Chapter Twenty-Seven
Josh’s mother woke him up at the usual time for school. The morning light that peeked into the living room burned his eyes. Thomas sat on the floor rubbing his eyes as well. They had slept a few hours in the living room.
“Can’t we skip school today?” Josh asked. “We barely slept last night.”
His mother walked through the living room. “I have to go to work. Your dad has to go back to the hospital.” She pointed at Josh. “You have alternative school, which you can’t skip.”
“After what happened, I think we could all take the day off,” Thomas said. “A guy crashed through our window, and a ghost hanged him.”
Their mother stopped and turned to face them. “That didn’t happen.”
“I’m pretty sure it did,” Josh said. He’d seen the ghost of Sue Browning a few days ago. The ghost that shattered the window had looked like the same sort of thing. “Why else would he hang himself off our house?”

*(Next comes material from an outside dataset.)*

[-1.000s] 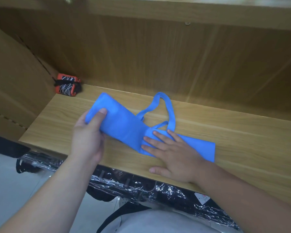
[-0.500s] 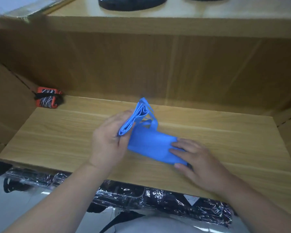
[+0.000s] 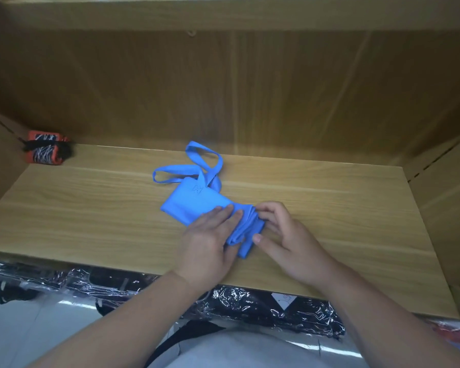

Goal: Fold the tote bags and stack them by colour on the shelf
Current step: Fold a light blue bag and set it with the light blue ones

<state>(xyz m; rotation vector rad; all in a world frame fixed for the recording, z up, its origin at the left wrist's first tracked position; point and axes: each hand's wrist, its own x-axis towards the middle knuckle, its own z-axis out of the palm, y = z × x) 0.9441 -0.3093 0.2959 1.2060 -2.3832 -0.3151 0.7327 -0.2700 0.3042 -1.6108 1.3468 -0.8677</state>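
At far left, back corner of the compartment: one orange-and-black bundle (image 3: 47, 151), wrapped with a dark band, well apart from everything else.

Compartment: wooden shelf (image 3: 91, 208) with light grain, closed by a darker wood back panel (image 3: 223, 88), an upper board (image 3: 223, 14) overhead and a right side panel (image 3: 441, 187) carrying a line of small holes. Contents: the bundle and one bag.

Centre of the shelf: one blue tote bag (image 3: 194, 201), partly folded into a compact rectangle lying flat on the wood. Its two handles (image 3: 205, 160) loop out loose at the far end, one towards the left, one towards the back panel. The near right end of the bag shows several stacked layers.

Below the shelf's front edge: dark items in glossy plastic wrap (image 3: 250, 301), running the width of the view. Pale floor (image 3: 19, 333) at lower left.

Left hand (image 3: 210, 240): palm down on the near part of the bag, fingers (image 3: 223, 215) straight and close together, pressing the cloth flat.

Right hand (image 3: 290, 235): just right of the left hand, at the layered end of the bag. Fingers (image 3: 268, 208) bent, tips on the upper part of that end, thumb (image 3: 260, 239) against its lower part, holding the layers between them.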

“That’s for the police to decide.” His mother sounded almost frantic. “There is no such thing as ghosts.”
“Dad and I saw one at school the other day,” Thomas said.
“Hogwash,” she said. “That old man committed suicide and for some reason decided to do it here. Period. End of discussion.”
Their dad walked downstairs and into the living room. He carried an old high school yearbook. His expression was one of sheer exhaustion.